A Textbook Solution

By ELIZABETH WEIL
Published: September 16, 2010

The most complicated form in print media is the textbook,” Josh Koppel of ScrollMotion explained to me. “You have a 1,000-page math text with 10,000 more pages of homework assignments. You’ve got the graphic side, the text side, notation, assessment, remediation. And we need to make this all live well digitally without being subtractive.”

Early this year, a consortium of educational publishers, including McGraw-Hill; Houghton Mifflin Harcourt; and Kaplan, signed up with ScrollMotion to produce their products for the iPad. In trying to nail the tablet-computer design, Koppel has papered his office wall with old baseball cards, tears from Montgomery Ward and Sears catalogs (1880s and 1960s), a military edition of Thomas Beer’s “Mauve Decade,” the final issue of Weekly World News — the most inspired text and graphic solutions from years past. He says his fear, as we shift from analog to digital textbooks, is that some content — and with it some culture — will fall by the wayside. “This is what we have to fight: ‘Oh, we lost another thing!’ ” Koppel says. “Pretty soon nobody even knows we’ve lost it.”

One aspect of the print-to-pixels conversion seems clear: the second coming of the textbook will not be arriving on a Kindle. Last year, Amazon conducted trials of its Kindle DX at seven universities. Undergraduates at Princeton called the Kindle DX “a poor excuse of an academic tool.” Students at the University of Virginia deemed it clunky and slow. Even the graduate students in computer science and engineering at the University of Washington hated the Kindle for class work.

E-reading experts like Evan Schnittman, a managing director at Bloomsbury Publishing, found this no surprise.
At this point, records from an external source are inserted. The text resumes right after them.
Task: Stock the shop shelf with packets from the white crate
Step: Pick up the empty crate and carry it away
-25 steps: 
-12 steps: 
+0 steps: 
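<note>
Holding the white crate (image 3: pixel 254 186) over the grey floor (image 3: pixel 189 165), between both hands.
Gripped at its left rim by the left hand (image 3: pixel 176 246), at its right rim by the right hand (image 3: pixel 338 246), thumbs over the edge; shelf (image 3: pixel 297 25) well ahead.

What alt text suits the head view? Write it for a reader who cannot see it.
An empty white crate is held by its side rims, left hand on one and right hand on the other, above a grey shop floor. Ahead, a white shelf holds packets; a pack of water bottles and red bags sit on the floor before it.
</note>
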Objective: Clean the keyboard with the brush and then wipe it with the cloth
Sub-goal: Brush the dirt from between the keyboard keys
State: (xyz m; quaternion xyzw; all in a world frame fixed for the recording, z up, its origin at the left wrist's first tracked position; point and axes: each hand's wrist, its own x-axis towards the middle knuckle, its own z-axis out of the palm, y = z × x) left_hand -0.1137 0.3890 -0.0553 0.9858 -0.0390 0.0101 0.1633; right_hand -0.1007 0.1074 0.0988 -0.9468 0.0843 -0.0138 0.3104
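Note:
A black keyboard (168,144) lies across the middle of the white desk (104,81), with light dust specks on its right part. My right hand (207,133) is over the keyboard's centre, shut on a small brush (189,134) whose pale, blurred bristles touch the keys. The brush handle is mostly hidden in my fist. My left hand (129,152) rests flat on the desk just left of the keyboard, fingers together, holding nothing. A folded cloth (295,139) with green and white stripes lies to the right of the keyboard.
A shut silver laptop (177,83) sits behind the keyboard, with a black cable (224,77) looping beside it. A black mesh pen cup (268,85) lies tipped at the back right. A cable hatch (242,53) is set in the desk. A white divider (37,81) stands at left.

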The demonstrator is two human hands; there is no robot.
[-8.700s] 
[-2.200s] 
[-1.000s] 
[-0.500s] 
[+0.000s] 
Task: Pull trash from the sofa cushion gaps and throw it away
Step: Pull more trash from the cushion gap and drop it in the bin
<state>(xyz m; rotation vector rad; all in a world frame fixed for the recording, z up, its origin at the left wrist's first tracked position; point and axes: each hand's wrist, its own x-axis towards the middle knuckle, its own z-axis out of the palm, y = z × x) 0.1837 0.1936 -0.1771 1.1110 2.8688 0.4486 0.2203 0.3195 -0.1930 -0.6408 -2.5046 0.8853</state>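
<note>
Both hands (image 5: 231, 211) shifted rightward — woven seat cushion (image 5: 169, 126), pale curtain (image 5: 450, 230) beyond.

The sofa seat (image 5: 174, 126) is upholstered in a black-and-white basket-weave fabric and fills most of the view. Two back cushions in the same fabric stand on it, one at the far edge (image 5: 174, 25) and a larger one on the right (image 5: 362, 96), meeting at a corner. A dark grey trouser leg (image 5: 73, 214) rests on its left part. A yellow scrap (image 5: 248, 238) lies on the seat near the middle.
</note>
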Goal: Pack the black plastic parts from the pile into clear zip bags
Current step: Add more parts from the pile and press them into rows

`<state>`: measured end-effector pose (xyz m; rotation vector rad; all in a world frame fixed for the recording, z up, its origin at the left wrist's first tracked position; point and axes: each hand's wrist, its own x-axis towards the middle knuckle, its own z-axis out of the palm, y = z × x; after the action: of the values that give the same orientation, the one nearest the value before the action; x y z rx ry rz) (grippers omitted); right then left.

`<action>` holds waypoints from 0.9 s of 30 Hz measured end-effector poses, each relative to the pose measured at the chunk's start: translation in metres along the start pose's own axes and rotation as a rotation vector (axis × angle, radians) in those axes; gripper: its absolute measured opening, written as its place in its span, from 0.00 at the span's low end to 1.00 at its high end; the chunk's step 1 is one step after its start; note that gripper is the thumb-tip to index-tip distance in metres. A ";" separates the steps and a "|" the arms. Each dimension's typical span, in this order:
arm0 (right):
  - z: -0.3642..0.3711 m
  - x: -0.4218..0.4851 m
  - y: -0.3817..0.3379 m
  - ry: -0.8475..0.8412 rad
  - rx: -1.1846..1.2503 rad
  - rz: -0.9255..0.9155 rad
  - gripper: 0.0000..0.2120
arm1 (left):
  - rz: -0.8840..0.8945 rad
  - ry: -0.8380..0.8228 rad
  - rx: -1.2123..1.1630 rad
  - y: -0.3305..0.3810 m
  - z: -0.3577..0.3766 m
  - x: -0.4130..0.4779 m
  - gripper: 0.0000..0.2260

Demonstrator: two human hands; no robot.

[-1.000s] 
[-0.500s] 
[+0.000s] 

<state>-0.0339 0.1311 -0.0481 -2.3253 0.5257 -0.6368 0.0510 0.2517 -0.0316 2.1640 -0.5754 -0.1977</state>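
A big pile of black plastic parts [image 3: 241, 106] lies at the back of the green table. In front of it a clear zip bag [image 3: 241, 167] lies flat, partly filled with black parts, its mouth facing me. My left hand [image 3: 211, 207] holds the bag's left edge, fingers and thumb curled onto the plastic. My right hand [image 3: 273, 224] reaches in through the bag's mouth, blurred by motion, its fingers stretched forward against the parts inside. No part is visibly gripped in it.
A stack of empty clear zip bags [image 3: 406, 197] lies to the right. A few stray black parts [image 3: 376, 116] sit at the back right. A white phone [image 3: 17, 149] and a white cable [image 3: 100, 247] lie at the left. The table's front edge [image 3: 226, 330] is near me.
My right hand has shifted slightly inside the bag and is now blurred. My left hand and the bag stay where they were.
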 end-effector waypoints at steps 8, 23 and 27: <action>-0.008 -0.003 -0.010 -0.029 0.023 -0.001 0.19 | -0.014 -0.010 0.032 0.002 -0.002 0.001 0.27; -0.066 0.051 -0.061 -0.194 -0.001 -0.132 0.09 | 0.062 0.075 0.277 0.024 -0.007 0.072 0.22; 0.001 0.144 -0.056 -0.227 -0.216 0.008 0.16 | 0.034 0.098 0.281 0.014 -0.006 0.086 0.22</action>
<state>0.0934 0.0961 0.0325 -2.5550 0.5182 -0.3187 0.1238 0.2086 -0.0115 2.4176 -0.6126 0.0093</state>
Schnittman breaks down reading into three kinds: extractive reading (say, looking up words in the dictionary), immersive reading (sinking into “Moby-Dick”) and pedagogic reading (studying a physics curriculum). The first type is well suited to the search capacities of digital devices. The second works beautifully on e-ink readers. The third? So far it has failed in all electronic formats, awaiting the right hardware — the so-called form factor. Schnittman says the solution might be in tablets like the iPad. He even says that Apple purpose-built the iPad as an educational device. “It’s the educational wolf in sheep’s clothing,” he told me. Students will buy one for entertainment, then realize it’s the perfect reader. “It finally hit me a few months ago,” he said. “This is why Apple’s app store is squeaky clean and we’re seeing Steve Jobs attack the Android for porn.”